1970-01-01

(2026-04) Which Privacy Blanket is Optimal in the Shuffle Model

[[Pengcheng Su]]
[[Haibo Cheng]]
[[Ping Wang]]

2026-04-06

Abstract

In recent years, the shuffle model has emerged as a prevalent paradigm in privacy-preserving data analysis, centered on the principle of \textit{privacy amplification via shuffling}: an individual user's report is obscured by the ``background noise'' of other users' messages, a phenomenon intuitively known as the \textit{privacy blanket}. This paper initiates a foundational and systematic study of this mechanism from an information-theoretic perspective. We investigate the following optimal noise-design problem: given that a target user's message $Y_1$ follows a distribution $P$ , what is the optimal blanket noise distribution $Q$ that maximizes privacy? Specifically, when $Y_1 \sim P$ and the remaining messages $Y_2, \dots, Y_n \stackrel{\text{i.i.d.}}{\sim} Q$ are shuffled to produce an output $\boldsymbol{Z} = (Y_{\sigma(i)})_{i=1}^n$ , we seek the $Q$ that affords the strongest protection for $Y_1$ under various metrics, including mutual information $I(Y_1; \mathbf{Z})$ , total-variation-information $I_{\mathrm{TV}}(Y_1; \mathbf{Z})$ , message recovery advantage, and expected posterior variance.

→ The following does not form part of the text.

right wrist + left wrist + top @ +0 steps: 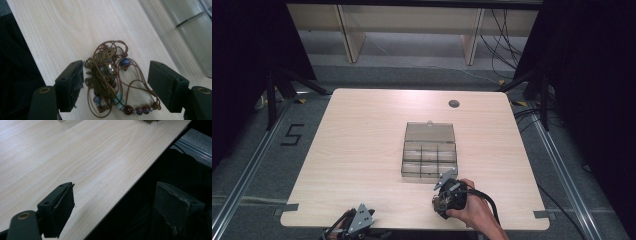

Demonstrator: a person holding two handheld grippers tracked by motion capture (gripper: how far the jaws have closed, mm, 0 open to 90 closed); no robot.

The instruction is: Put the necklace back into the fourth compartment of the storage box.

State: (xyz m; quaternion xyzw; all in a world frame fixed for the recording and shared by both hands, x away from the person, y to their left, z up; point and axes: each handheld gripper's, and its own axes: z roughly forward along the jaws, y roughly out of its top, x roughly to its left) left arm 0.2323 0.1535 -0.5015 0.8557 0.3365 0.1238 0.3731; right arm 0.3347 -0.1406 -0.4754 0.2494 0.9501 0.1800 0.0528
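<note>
Right tongs point(115, 82): I have them released, jaws astride the necklace point(112, 82), not pressing.
Left tongs point(117, 210): released, at the bench point(87, 157) edge.
Necklace: tangled on the bench, near the box point(430, 150).

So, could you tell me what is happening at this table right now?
A person's right hand-held gripper is lowered over a tangled brown cord necklace with coloured beads lying on the light wooden table; its jaws stand on either side of it, open, not pressing yet. Just beyond sits a clear plastic compartment box with its lid open. The left hand-held gripper waits open at the table's near edge.
</note>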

Our analysis reveals a series of non-intuitive results that challenge the conventional heuristic of setting $Q=P$ . First, we prove that the optimal noise distribution $Q$ generally \textit{deviates} from the target distribution $P$ . For binary alphabets, we show that the (near-)uniform distribution is optimal in a strong sense. For general finite alphabets, we derive an explicit analytical form $Q \propto \sqrt{P(1-P)}$ that achieves asymptotic optimality for mutual information. Furthermore, we demonstrate that our analytical framework transcends the shuffle model, yielding new security insights into broader cryptographic primitives such as the \textit{ideal cipher model} and \textit{honey encryption}.

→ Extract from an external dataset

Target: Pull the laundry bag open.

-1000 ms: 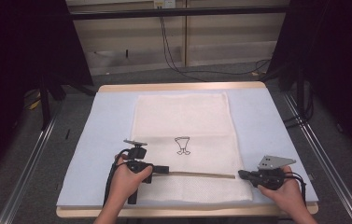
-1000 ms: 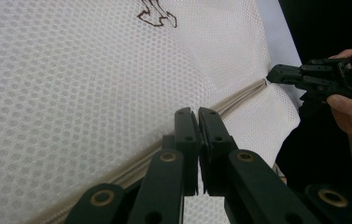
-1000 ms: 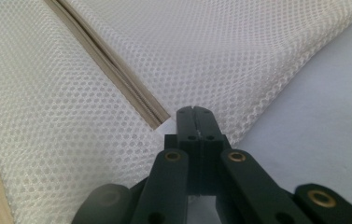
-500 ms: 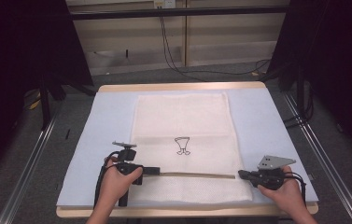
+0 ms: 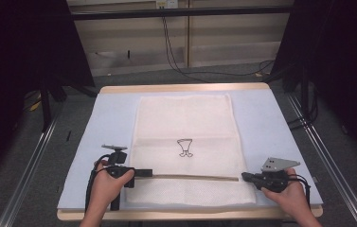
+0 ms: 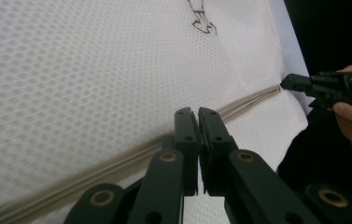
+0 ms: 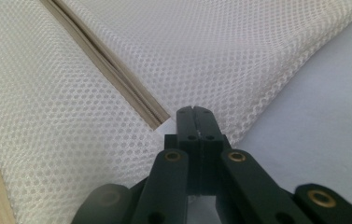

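Mesh laundry bag (image 5: 185, 142) lies flat at the middle of the desk (image 5: 271, 118) — light, limp, will bunch if pulled off-axis. Left gripper (image 5: 144, 173) jaws clenched at the zipper's (image 5: 190, 177) left end, apparently on the pull; right gripper (image 5: 245, 177) clenched on the bag's right end — hold there, never loose mesh.

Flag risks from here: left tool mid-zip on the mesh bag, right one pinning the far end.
1. The left tool is shut over the zipper on a very small hold; it may slip off.
2. The right tool pinches only the edge of the mesh bag at the zipper's end; if that lets go, the bag could slide or bunch.
3. Loose mesh beside the zipper could catch in it.
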A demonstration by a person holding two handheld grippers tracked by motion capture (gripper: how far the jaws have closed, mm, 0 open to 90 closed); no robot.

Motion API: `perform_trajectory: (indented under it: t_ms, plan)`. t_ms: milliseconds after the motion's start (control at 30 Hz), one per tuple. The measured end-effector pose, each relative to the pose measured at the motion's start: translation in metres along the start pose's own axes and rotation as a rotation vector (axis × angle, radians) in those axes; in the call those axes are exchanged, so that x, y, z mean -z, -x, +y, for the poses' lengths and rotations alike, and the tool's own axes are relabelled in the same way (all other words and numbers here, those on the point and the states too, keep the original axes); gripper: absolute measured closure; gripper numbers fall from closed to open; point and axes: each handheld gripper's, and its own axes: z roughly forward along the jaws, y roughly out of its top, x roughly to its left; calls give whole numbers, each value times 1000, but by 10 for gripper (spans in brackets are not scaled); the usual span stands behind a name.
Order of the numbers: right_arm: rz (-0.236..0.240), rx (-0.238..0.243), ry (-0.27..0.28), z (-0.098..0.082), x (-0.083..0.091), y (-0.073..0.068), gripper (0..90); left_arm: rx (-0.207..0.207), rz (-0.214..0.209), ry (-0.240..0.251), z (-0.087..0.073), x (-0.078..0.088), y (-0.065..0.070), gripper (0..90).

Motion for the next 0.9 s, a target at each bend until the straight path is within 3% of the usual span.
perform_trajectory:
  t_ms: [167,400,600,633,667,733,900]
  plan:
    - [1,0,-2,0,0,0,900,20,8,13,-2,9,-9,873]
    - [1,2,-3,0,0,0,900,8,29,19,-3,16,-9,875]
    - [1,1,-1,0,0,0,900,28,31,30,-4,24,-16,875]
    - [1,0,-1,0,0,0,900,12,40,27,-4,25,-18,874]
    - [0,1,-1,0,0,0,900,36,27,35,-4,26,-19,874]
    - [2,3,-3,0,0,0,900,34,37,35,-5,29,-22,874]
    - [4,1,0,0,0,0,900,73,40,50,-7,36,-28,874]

Finally, we extend our results to the shuffle-DP paradigm, where messages $Y_i = \mathcal{R}(X_i)$ are outputs of $\varepsilon_0$ -locally differentially private mechanisms. We establish a new, tight information-theoretic upper bound $I(X_1; \mathbf{Z} \mid (X_i)_{i=2}^n) \le \frac{(e^{\varepsilon_0/2}-1)^2}{2n} + \mathcal{O}(n^{-3/2})$ . This result provides a sharp characterization that matches the optimal privacy-amplification parameters known in the literature, while offering a novel interpretation of the shuffling gain.